Burlington Resources successfully divested non-core properties and reduced its debt to less than 50 percent by mid-2002 to reduce expenses incurred by the recent Canadian Hunter acquisition. In the same year, the company acquired producing properties in Ecuador, purchased producing properties in Canada and signed a historic gas sales agreement in China. 2002 also marked the completion of new processing facilities in Wyoming’s Madden field, which doubled the field’s production.

During 2003, the company began production at two major international development projects: the Burlington Resources-operated MLN oilfield in Algeria and the partner-operated Panyu project offshore China.

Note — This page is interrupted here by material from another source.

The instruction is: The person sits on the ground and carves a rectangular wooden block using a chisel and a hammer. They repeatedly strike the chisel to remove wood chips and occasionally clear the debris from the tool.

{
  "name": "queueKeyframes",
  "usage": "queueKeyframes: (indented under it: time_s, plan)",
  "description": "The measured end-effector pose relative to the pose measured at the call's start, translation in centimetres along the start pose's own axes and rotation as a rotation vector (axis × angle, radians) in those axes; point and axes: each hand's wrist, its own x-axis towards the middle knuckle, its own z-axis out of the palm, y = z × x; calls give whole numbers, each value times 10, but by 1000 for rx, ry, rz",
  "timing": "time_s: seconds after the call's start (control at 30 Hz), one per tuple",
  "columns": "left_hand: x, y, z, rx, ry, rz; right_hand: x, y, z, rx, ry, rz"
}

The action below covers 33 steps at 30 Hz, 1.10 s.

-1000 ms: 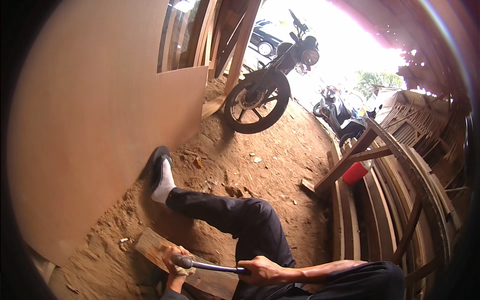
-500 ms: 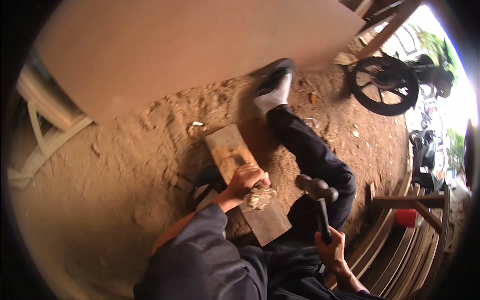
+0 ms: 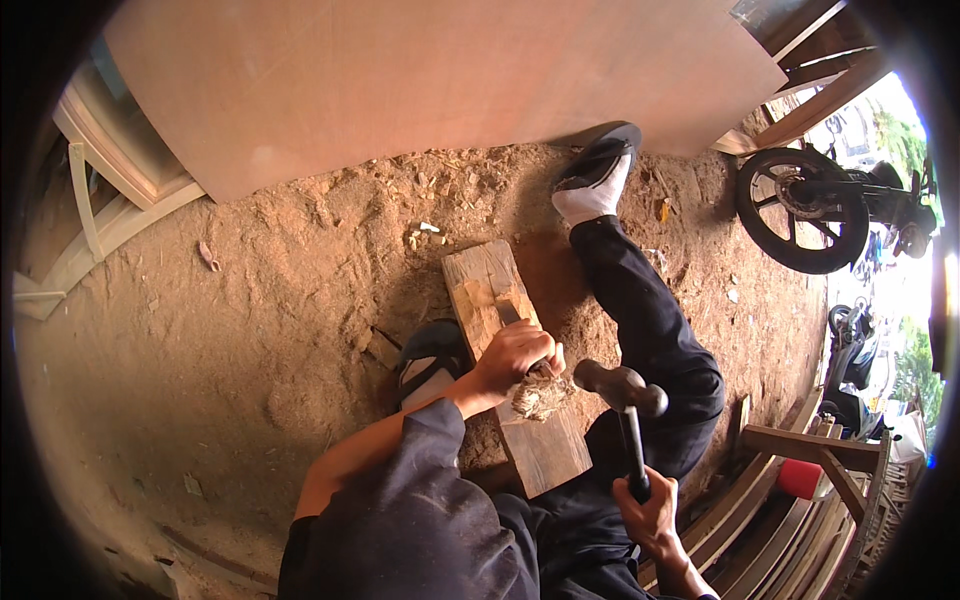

At the same time, Burlington Resources increased production in Canada, the Williston Basin and South Louisiana.

In 2004, the company reached significant milestones in maximizing returns while generating meaningful production growth in core assets in the Williston Basin, the Madden Field and South Louisiana. International oil volumes more than doubled, with increases from China offshore operations, Algeria and Ecuador. During 2005, Burlington Resources announced that successful exploratory drilling had established a promising southerly extension of the Bossier Trend in East Texas.

In December 2005, ConocoPhillips announced plans to acquire Burlington Resources in a transaction valued at $35.6 billion. On March 31, 2006, ConocoPhillips completed the acquisition of Burlington Resources.